START SUPPLIED DATA
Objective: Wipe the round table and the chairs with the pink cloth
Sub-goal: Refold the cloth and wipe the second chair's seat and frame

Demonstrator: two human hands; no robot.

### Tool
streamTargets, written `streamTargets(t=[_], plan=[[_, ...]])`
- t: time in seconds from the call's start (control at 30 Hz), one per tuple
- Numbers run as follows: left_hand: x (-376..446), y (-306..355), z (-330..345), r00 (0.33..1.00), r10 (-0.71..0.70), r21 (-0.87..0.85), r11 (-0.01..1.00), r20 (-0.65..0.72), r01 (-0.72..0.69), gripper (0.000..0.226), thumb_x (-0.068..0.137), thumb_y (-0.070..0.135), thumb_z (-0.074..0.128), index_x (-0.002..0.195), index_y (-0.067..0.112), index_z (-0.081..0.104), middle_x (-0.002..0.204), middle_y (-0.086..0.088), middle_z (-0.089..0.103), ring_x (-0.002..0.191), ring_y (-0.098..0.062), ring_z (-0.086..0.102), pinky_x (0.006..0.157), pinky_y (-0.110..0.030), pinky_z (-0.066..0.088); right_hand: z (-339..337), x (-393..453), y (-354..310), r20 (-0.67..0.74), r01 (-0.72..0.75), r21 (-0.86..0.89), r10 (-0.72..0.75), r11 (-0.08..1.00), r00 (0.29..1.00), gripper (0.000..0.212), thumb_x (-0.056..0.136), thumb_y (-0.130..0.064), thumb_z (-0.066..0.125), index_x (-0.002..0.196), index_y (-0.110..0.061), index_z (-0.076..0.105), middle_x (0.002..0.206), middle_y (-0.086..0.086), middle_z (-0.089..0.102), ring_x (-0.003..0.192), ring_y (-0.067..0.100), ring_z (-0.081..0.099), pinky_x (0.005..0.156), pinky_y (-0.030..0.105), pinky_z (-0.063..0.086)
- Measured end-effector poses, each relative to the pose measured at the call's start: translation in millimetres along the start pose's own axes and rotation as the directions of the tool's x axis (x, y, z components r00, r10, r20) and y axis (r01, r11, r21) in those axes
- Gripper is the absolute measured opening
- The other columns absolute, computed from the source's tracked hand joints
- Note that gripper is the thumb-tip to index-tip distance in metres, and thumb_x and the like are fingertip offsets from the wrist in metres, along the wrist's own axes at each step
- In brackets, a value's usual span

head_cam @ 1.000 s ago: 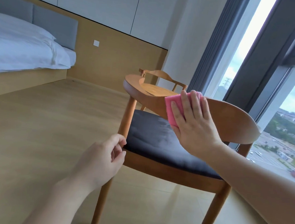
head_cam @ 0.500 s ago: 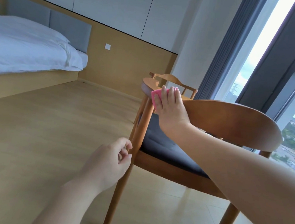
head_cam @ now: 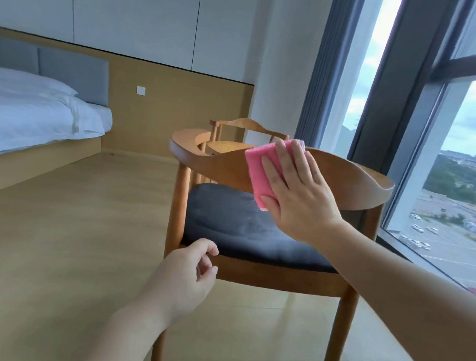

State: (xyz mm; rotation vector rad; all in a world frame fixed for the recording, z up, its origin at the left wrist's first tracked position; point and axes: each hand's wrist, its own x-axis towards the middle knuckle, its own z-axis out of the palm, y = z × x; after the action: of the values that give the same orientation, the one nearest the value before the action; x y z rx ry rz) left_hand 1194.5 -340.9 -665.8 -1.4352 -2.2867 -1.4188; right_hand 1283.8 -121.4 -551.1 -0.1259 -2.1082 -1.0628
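The right hand (head_cam: 301, 196) pressed the folded pink cloth (head_cam: 260, 165) flat-fingered against the curved wooden chair backrest (head_cam: 345, 183); the left hand (head_cam: 189, 276) hung loosely curled, holding nothing.

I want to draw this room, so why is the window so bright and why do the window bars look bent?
Head view: daylight through the window washes its top out white; the wide-angle lens leans the frame bars; the right hand on the pink cloth and the chair look fairly sharp.
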Motion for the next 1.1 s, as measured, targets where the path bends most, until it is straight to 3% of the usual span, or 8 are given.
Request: streamTargets(t=[0.3, 0.47, 0.57, 0.63, 0.7, 0.77, 0.87, 1.1], plan=[[27, 38, 36, 0.982, -0.027, 0.177, 0.984, 0.187, -0.007, 0.018, 0.09, 0.03, 0.057, 0.098, 0.044, 0.049, 0.079, 0.02, 0.058, 0.074, 0.0, 0.058, 0.06, -0.021, 0.053, 44, -84, 47, -0.013, -0.388, 0.327, 0.414, 0.862, 0.91, 0.067, 0.1, -0.048, 0.019, 0.153, -0.013, -0.005, 0.158, 0.017, -0.006, 0.146, 0.035, -0.009, 0.119, 0.04, -0.01], [45, 53, 49, 0.969, -0.044, 0.226, 0.974, 0.244, -0.012, 0.016, 0.09, 0.029, 0.055, 0.097, 0.042, 0.05, 0.082, 0.022, 0.059, 0.068, -0.004, 0.058, 0.059, -0.026, 0.053, 74, -112, 66, 0.215, -0.657, 0.578, 0.687, 0.484, 0.694, 0.062, 0.098, -0.058, 0.007, 0.148, -0.034, -0.021, 0.157, -0.007, -0.023, 0.145, 0.011, -0.022, 0.111, 0.018, -0.022], [52, 57, 51, 0.968, -0.04, 0.235, 0.972, 0.248, -0.02, 0.017, 0.09, 0.028, 0.055, 0.097, 0.043, 0.05, 0.082, 0.021, 0.06, 0.068, -0.005, 0.058, 0.059, -0.026, 0.053, 94, -119, 80, 0.289, -0.672, 0.702, 0.768, 0.235, 0.571, 0.057, 0.096, -0.062, 0.005, 0.145, -0.045, -0.021, 0.156, -0.017, -0.022, 0.142, 0.001, -0.022, 0.117, 0.029, -0.015], [53, 57, 48, 0.971, -0.042, 0.25, 0.968, 0.235, -0.019, 0.017, 0.09, 0.028, 0.055, 0.098, 0.043, 0.05, 0.084, 0.021, 0.06, 0.071, -0.005, 0.059, 0.059, -0.023, 0.053, 102, -120, 91, 0.375, -0.644, 0.764, 0.79, 0.033, 0.486, 0.058, 0.099, -0.058, 0.011, 0.15, -0.04, -0.013, 0.159, -0.015, -0.017, 0.145, 0.003, -0.017, 0.121, 0.042, -0.006], [53, 53, 43, 0.977, -0.042, 0.261, 0.965, 0.207, -0.014, 0.019, 0.09, 0.026, 0.057, 0.098, 0.043, 0.051, 0.083, 0.022, 0.06, 0.071, -0.003, 0.059, 0.058, -0.019, 0.051, 102, -118, 94, 0.408, -0.614, 0.787, 0.798, -0.062, 0.443, 0.06, 0.099, -0.056, 0.015, 0.152, -0.035, -0.007, 0.16, -0.012, -0.012, 0.147, 0.008, -0.012, 0.121, 0.047, -0.001], [52, 49, 37, 0.982, -0.046, 0.256, 0.967, 0.181, -0.002, 0.02, 0.09, 0.024, 0.058, 0.096, 0.042, 0.052, 0.081, 0.022, 0.059, 0.069, -0.002, 0.057, 0.057, -0.016, 0.048, 95, -115, 87, 0.37, -0.619, 0.785, 0.804, -0.002, 0.466, 0.061, 0.098, -0.059, 0.012, 0.152, -0.036, -0.006, 0.161, -0.01, -0.01, 0.147, 0.009, -0.012, 0.121, 0.044, -0.003], [47, 39, 28, 0.988, -0.062, 0.224, 0.974, 0.144, 0.029, 0.021, 0.089, 0.021, 0.06, 0.095, 0.04, 0.054, 0.081, 0.022, 0.058, 0.069, -0.001, 0.057, 0.055, -0.012, 0.046, 79, -106, 65, 0.224, -0.623, 0.745, 0.791, 0.238, 0.569, 0.06, 0.098, -0.056, 0.01, 0.151, -0.035, -0.008, 0.161, -0.005, -0.012, 0.147, 0.012, -0.016, 0.118, 0.03, -0.011], [22, 5, -4, 0.989, -0.143, 0.102, 0.985, 0.046, 0.138, 0.019, 0.089, 0.015, 0.061, 0.093, 0.032, 0.056, 0.072, 0.005, 0.058, 0.062, 0.0, 0.054, 0.056, -0.011, 0.045, 43, -70, 31, -0.15, -0.346, 0.472, 0.461, 0.811, 0.875, 0.06, 0.103, -0.036, 0.029, 0.154, -0.014, 0.005, 0.159, 0.011, -0.001, 0.145, 0.037, -0.007, 0.119, 0.045, -0.008]])
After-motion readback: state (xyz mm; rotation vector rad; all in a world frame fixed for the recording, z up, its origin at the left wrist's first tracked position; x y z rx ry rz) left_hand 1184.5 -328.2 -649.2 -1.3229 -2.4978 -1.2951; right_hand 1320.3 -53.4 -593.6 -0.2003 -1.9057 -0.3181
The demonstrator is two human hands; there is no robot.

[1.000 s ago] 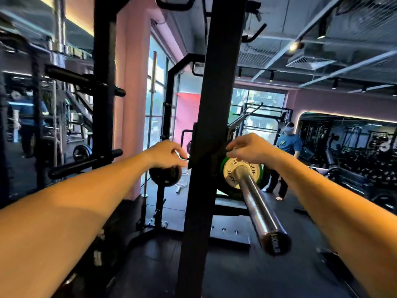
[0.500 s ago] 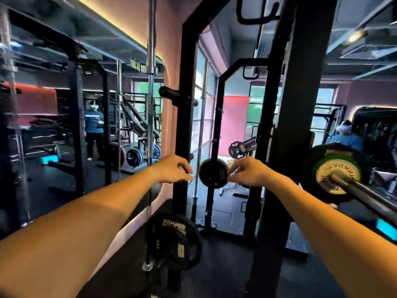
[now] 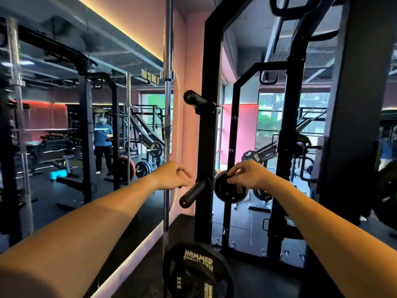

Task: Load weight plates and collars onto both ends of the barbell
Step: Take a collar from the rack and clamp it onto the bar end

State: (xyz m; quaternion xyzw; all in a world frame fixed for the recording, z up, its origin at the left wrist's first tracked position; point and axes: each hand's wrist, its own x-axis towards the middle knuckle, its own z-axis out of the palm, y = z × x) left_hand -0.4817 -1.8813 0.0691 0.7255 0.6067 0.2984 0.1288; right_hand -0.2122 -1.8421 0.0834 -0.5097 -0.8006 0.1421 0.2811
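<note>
Fetching a plate: right hand (image 3: 247, 176) pinches the small black plate (image 3: 231, 188) on the rack's storage peg (image 3: 193, 193); left hand (image 3: 174, 176) hovers loose, holding nothing. Next: slide it off, carry to the barbell.

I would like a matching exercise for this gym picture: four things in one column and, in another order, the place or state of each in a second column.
Things:
1. right hand
2. left hand
3. Hammer plate
4. upper peg

Places or states:
A. bare, high on the black post
B. at the bottom edge, near the floor
C. fingers on the small black plate
D. holds nothing, beside the lower peg

Pairs: 1-C, 2-D, 3-B, 4-A
</note>
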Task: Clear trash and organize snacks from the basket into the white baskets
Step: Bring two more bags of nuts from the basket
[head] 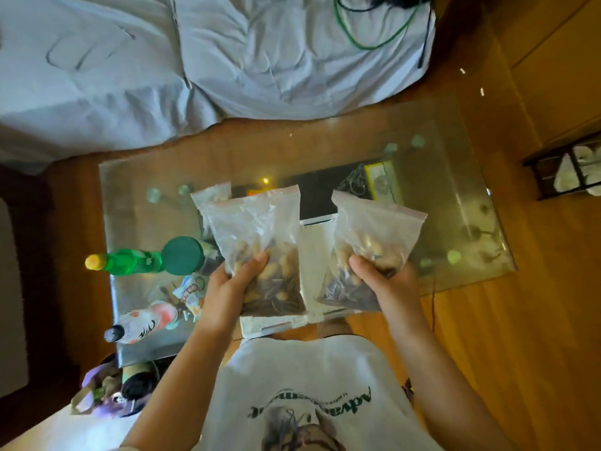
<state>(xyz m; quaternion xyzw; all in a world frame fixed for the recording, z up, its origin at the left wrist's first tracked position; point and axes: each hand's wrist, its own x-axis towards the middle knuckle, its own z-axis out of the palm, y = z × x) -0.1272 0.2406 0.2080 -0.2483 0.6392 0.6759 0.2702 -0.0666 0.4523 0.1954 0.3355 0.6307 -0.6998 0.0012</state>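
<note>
My left hand (232, 289) grips the bottom of a clear zip bag of nuts and dark seeds (260, 242), held upright above the glass table (461, 190). My right hand (388, 284) holds a second, similar zip bag of snacks (374, 236), tilted slightly right. A third clear bag (211, 195) peeks out behind the left one. Between and below the two bags lies a white flat packet or paper (317, 252). No white basket shows in this view.
On the table's left stand a green bottle with a yellow cap (126, 262), a green-lidded jar (182, 255), a white and pink bottle (143, 322) and a small snack wrapper (190, 292). A bag of trash (100, 392) sits on the floor at left. A white-sheeted bed (227, 60) lies beyond.
</note>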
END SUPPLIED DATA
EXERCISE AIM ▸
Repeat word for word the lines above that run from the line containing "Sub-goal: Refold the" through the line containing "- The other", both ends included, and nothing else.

SOLUTION ▸
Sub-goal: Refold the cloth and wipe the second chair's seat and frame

Demonstrator: two human hands; no robot.

### Tool
streamTargets, written `streamTargets(t=[_], plan=[[_, ...]])`
- t: time in seconds from the call's start (control at 30 Hz), one per tuple
- Numbers run as follows: left_hand: x (-376..446), y (-306..355), z (-330..345), r00 (0.33..1.00), r10 (-0.71..0.70), r21 (-0.87..0.85), r11 (-0.01..1.00), r20 (-0.65..0.72), r01 (-0.72..0.69), gripper (0.000..0.226), thumb_x (-0.068..0.137), thumb_y (-0.070..0.135), thumb_z (-0.074..0.128), index_x (-0.002..0.195), index_y (-0.067..0.112), index_z (-0.081..0.104), middle_x (-0.002..0.204), middle_y (-0.086..0.088), middle_z (-0.089..0.103), ring_x (-0.002..0.191), ring_y (-0.098..0.062), ring_z (-0.086..0.102), pinky_x (0.006..0.157), pinky_y (-0.110..0.030), pinky_z (-0.066..0.088); right_hand: z (-339..337), x (-393..453), y (-354..310), r20 (-0.67..0.74), r01 (-0.72..0.75), r21 (-0.86..0.89), r10 (-0.72..0.75), r11 (-0.08..1.00), r00 (0.29..1.00), gripper (0.000..0.212), thumb_x (-0.056..0.136), thumb_y (-0.130..0.064), thumb_z (-0.066..0.125), index_x (-0.002..0.196), index_y (-0.110..0.061), index_z (-0.076..0.105), middle_x (0.002..0.206), middle_y (-0.086..0.086), middle_z (-0.089..0.102), ring_x (-0.003..0.192), ring_y (-0.067..0.100), ring_z (-0.081..0.099), pinky_x (0.005..0.156), pinky_y (-0.030..0.105), pinky_z (-0.063..0.086)
- Measured end-effector poses, each relative to the pose measured at the call's start: translation in millimetres along the start pose's own axes and rotation as the directions of the tool's x axis (x, y, z components r00, r10, r20) and y axis (r01, r11, r21) in those axes
- Gripper is the absolute measured opening
- The other columns absolute, computed from the source's tracked hand joints

What the exercise required is now complete.